Les films de Luc Besson commencent tous de la même façon : les premières minutes donnent l’impulsion nécessaire à la mise en place de l’unité du film. Elles constituent la rampe de lancement du récit, qui, une fois propulsé, atteindra son objectif sans se démentir. Dès le début, Besson s’impose ainsi de tenir une certaine cadence, et la musique l’y aide. Tout d’abord donc, il y a ce prologue musical qui à chaque fois commence exactement à la toute première seconde du film, au moment où on lit : " Gaumont présente ". Puis, la caméra vole au-dessus d’une surface plane et lisse : ce furent les pavés pour Subway, la mer pour Le Grand bleu, à nouveau les pavés pour Nikita, à nouveau la mer pour Léon, et enfin l’espace et ses météorites pour Le Cinquième élément. Besson plante simplement et rapidement son décor. Chaque survol est musical, et chaque musique entraîne le spectateur dans une histoire différente.

Le Grand Bleu (c) D.R.
La balade enchanteresse du Grand bleu constitue ainsi l’ouverture du film. Elle est teintée de cris de dauphins bientôt repris et amplifiés par un saxophone, à son tour rythmé par de doux sons de cloches. Besson ne perd pas de temps, le générique lui-même fait partie de l’histoire. Ici, la musique empiète même sur l’action, puisque le morceau est divisé en trois : l’introduction, qui présente la Grèce et ses paysages, une petite "coupure " au cours de laquelle la musique se fait moins expressive et où le personnage principal est présenté : Jacques Mayol est enfant et donne à manger à des murènes. Puis la musique repart, on se trouve cette fois à l’intérieur des terres, et le générique alors interrompu se termine. En l’espace de quelques minutes, le spectateur connaît donc le protagoniste et son environnement : Jacques Mayol aime la mer et ses habitants. La musique s’est atténuée au cours de la présentation de Mayol comme pour mieux signifier au spectateur l’importance de concentrer toute son attention sur la séquence, car elle condense en quelques sortes le sujet du film. La musique joue d’une certaine façon le rôle d’un personnage à part entière, sorte de relais entre l’histoire et le public. Elle fait partie du récit et explicite le scénario et la mise en scène de Luc Besson.

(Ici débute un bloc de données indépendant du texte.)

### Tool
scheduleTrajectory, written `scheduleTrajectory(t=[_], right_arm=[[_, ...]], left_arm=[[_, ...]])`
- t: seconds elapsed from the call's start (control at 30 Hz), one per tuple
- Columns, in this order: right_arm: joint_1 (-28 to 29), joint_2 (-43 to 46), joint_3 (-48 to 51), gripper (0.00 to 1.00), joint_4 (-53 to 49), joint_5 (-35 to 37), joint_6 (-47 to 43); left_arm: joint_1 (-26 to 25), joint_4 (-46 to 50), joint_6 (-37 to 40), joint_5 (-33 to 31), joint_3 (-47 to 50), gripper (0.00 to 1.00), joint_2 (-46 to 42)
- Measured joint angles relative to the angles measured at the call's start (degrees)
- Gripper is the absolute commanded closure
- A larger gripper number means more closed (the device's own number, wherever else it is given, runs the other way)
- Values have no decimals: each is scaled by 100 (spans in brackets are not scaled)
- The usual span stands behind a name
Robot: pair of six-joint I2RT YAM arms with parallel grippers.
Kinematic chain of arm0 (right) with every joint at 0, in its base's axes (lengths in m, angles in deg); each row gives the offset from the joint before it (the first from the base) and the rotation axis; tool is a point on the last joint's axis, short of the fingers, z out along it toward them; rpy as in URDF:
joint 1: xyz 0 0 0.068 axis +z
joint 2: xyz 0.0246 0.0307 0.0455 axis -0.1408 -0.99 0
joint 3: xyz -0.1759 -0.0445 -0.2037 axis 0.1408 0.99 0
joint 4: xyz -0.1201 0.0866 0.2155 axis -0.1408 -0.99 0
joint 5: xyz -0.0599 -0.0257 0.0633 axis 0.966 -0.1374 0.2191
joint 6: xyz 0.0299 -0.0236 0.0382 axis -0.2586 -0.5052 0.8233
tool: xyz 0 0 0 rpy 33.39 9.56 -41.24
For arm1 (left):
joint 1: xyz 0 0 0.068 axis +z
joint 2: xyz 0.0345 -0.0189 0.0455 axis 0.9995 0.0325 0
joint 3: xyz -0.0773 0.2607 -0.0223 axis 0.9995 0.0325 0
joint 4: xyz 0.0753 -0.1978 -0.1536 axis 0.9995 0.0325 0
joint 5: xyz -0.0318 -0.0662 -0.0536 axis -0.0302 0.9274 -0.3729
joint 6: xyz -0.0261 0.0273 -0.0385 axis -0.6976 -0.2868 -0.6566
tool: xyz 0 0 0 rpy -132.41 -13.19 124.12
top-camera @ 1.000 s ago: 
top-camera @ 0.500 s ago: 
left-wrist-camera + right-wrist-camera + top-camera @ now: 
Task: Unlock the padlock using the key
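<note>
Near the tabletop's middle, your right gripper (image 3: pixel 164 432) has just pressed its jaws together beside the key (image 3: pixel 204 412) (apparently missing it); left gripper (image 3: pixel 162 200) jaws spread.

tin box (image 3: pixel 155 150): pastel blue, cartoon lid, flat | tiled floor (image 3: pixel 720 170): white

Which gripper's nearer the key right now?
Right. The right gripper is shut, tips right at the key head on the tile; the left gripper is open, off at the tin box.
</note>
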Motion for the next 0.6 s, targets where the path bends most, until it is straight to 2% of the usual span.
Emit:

Effectivement, car chez Besson, chaque début de film est une sorte de caméra subjective à expliciter. Elle représente un narrateur extérieur à la scène, et correspond donc à une voice-over. Elle est caractérisée, dans le cinéma en général, par un travelling avant, aérien et glissé. L’effet rendu par cette technique est assimilé à celui du suspense, mais un suspense dont le sens est large. Car cette notion reste complexe et difficile à délimiter. Ainsi, en remplaçant l’anglicisme suspense par son homologue français "suspens ", la connotation policière disparaît pour laisser place à de l’attente pure, incertitude du spectateur qui se demande ce que lui réserve la suite de l’histoire. Partant de là, le suspense se confond tout simplement avec le récit.